Quantification relies on binarization and morphological operators. we will discuss the necessary transforms to perform quantification. Furthermore, we will use iLastik to create thresholded images. Again, the emphasis is on understanding the underlying processes, including:

  • Distance transforms
  • Thresholding
  • iLastik pixel classification
  • Sampling issues

Slides and example data

Example data may be updated until shortly before the lecture. It can be found here

Presentation


The presentation will be made available after the lecture

The presentation will be made available after the lecture

Date and place

Tuesay 24.03.2026, Per18.A211 (AMI), 9:00-11:30

Summary

This course encompasses the visualization, processing and analysis – including quantification – of 3D image datasets and 3D objects, for example those obtained from a confocal laser scanning microscopy (cLSM) or focused ion beam (FIB-SEM). Videos are not explicitly treated but to a certain extend, time lapse data (videos) can be treated as 3D data.

  • Stacks, Hyperstacks and Virtual stacks
  • Channels, sequences and Z-stacks
  • Visualizing 3D data
  • Surface and volume rendering
  • 3D Quantification
  • Imaris and Avizo

Slides and example data

Example data is provided below. However, you can also use your own data.

Presentation

The presentation will be made available after the lecture

Date and place

Tuesday 31.03.2026, Per18.A211 (AMI), 9:00-11:00

Summary

Data science and digital image processing are becoming more and more intertwined. Here, we will discuss how to automatize image processing analysis of image datasets and plug the results into data mining software.

  • Scripting
  • Short introduction in R/R-studio

This is an optional lecture.

This course uses R and Rstudio Desktop (free version). Please install R first, then RStudio.

Example data will be provided, but you can use your own data.
The presentation can be downloaded after the lecture.

Slides and example data

Presentation

The presentation will be made available after the lecture

The number of pixels involved in any picture is immense – typically, it takes millions of pixels to make just one picture. An unaided human mind simply couldn’t keep track of even the simplest pixel computations.

Alvy Ray Smith

This is an image processing course aimed at researchers working with microscopy image data (light, electron, x-ray, …) . The course comprises of a 3 basic introduction lectures and 2 optional lectures. Each lecture takes about 2-2.5 hours and is intended to be hands-on: each participant runs the algorithms using their own laptop. This defines the course:

Flexible choice in lectures

The basics lectures form an entity and will give you a deep insight in image processing. You can still decide to sign up for additional optional courses (3D, scripting) after the basic courses, but note that the number of participants is limited to 15.

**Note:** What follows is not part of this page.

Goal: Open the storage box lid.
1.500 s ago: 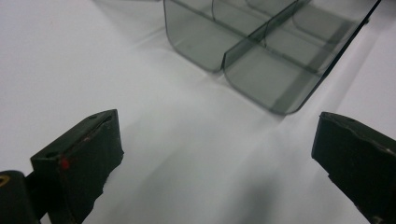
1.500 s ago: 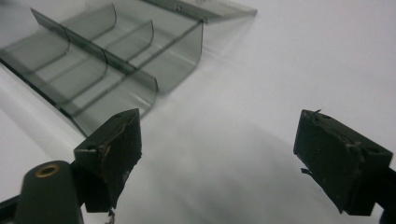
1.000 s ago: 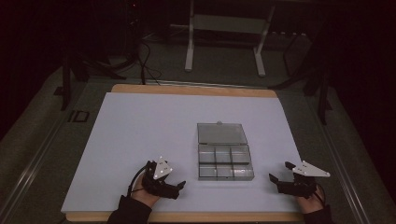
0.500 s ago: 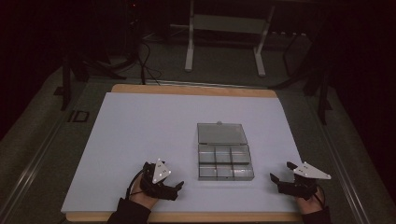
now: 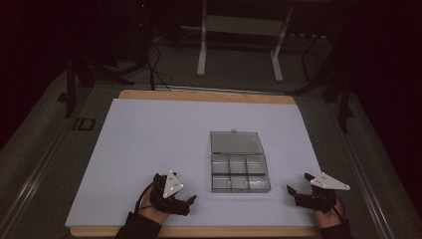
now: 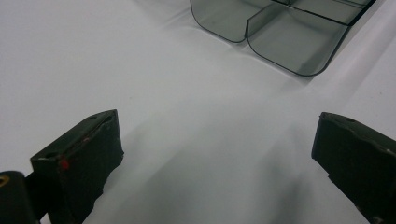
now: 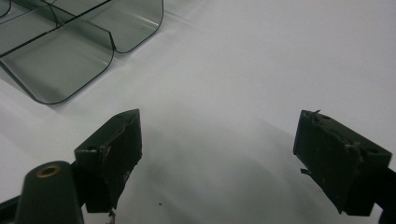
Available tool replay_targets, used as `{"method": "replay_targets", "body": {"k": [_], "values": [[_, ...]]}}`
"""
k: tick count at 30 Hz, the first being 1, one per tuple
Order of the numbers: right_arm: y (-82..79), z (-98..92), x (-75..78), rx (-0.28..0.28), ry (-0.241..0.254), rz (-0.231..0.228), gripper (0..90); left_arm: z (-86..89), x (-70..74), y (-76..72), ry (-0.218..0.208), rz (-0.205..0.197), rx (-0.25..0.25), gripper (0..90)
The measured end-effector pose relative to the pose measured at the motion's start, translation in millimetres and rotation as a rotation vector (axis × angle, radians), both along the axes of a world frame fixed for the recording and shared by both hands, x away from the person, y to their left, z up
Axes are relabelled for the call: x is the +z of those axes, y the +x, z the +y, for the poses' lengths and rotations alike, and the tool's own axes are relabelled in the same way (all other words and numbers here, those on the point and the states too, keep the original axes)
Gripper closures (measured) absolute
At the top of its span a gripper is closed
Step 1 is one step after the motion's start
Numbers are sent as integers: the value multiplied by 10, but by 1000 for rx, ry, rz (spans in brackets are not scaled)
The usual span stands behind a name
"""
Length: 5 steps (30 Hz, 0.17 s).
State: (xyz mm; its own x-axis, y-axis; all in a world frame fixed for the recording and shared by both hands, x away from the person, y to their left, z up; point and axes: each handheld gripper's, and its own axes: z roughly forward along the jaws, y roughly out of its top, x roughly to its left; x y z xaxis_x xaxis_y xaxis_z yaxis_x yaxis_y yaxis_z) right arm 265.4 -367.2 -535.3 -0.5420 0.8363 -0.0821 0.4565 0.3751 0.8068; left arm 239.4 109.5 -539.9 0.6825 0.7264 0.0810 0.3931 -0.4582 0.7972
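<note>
Clear compartment box point(image 5: 240, 161) lying on the white tabletop point(image 5: 149, 144), lid flat open toward 12 o'clock, compartments apparently empty. Left gripper point(image 5: 188, 201) resting at about 8 o'clock of the box, near but apart, jaws spread wide with nothing between; in the left gripper view, box corner point(image 6: 280, 32) ahead at 1 o'clock. Right gripper point(image 5: 292, 192) sitting at about 4 o'clock of the box, jaws likewise released and empty; box corner point(image 7: 70, 51) at 11 o'clock in its own view.

Clear grey compartment box point(image 5: 240, 167), lid open flat, empty, on white table centre-right
</note>
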Motion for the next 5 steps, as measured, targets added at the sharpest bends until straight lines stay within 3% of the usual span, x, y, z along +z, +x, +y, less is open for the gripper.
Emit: {"method": "replay_targets", "body": {"k": [5], "values": [[5,-18,2,-8,15,5,153,-3,-1,-1,3,-1,-3,29]]}}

A Brief History of the Pixel
Hands-on

The lectures contain a series of background powerpoint slides intertwined by exercises demonstrating the theory. It is intended that the users run the exercises on their own computer.

The prerequisite is the prior installation of FIJI on your laptop. There will be no time to install FIJI during the lectures, make sure you have your laptop prepared.

Do not run this course from a tablet: there is a FIJI for android/Ipad, but it has very limited possibilities. Moreover, tables often do not provide sufficient calculation power.

BYOD

Bring your own data! Scientific and test datasets will be provided but it is highly advised that you try the exercises on your own scientific images.